Uma via analítica para a poesia de Fernando Echevarría | Adília César
A poesia de Fernando Echevarría implica uma aproximação cautelosa por parte do ingénuo leitor contemporâneo. Neste reino da criação que por vezes nos parece assombrar pelo muito que nada em nós inscreve, surgem iluminações nos caminhos do entendimento poético, as quais são imprescindíveis à sobrevivência espiritual da humanidade. Fernando Echevarría é uma dessas iluminações, um passaporte para o engrandecimento de uma estética da linguagem que dificilmente encontra um brilho paralelo.

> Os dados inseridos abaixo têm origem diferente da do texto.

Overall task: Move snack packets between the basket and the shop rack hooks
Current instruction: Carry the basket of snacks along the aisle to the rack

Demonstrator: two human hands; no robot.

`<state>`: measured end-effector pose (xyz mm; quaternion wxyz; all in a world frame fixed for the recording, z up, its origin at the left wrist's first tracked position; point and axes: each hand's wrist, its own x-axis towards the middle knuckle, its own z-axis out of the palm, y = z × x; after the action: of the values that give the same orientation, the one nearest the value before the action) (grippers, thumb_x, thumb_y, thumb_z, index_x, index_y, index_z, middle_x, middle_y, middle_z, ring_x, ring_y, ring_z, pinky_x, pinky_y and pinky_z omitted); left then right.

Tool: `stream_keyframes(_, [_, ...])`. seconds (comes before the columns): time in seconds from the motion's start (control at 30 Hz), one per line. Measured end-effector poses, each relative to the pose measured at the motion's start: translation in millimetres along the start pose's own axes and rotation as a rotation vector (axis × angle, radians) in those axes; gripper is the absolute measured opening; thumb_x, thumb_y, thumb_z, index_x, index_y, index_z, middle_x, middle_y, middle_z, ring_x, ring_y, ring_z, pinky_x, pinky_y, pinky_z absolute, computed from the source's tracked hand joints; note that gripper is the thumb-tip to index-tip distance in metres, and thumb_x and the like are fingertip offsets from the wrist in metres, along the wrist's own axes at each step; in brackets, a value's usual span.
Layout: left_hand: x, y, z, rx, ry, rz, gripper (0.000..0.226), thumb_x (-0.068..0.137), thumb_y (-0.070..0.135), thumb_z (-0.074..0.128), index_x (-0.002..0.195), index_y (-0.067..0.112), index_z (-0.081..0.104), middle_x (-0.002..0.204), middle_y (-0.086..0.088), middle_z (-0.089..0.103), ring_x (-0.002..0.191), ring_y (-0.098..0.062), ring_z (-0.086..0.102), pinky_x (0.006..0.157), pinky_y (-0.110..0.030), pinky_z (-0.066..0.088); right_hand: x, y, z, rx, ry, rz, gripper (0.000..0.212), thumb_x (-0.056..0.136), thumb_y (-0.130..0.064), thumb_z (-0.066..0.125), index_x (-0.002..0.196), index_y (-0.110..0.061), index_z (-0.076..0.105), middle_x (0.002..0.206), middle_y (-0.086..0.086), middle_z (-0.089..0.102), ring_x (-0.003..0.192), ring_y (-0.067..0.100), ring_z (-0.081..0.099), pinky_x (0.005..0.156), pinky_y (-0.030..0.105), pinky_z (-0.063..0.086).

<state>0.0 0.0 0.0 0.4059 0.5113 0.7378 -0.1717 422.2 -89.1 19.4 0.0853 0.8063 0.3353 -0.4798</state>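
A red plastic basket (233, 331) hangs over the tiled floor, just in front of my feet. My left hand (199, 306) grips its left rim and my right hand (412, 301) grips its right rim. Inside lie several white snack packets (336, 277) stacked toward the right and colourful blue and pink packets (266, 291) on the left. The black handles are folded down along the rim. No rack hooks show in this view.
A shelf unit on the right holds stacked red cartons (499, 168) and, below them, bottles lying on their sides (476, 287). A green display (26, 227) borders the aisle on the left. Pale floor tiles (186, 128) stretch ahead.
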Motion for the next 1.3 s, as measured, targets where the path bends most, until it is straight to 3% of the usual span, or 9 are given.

Não importa aqui catalogar a poesia de Fernando Echevarría, nem tão pouco insistir na densidade dos seus poemas como frequentemente encontramos em relatos esparsos acerca da sua escrita; parece-me mais interessante imergir nas palavras do poeta, escavar nos seus versos e tentar compreender essas irradiações significativas. Quantos mundos cabem neste mundo? O mundo da poesia reflexiva e da especulação filosófica; o mundo da meditação que corresponde a diversos planos da realidade; o mundo da poesia como instrumento facilitador de conhecimento e como decifração de uma dimensão absoluta perante a verdade metafísica de um dicionário echevarriano. Cada palavra é um mundo do tamanho de um imenso vagar. Assim deve a sua poesia ser lida: vagarosamente. A paciência de uma poesia profética enquanto viagem de um nómada pelas paisagens do espírito, que são, afinal, as paisagens do mundo humano. O pensamento pensou-se até ao fundo de si (…), poetiza ele. Não há pressa porque é preciso valorizar não só o poema, mas cada palavra, bem como o rigor e a perfeição das ideias implícitas através de uma linguagem purificada no processo, por um lado, e pura no objecto resultante, por outro, logo, pautada pela artisticidade poética sem demagogia crítica.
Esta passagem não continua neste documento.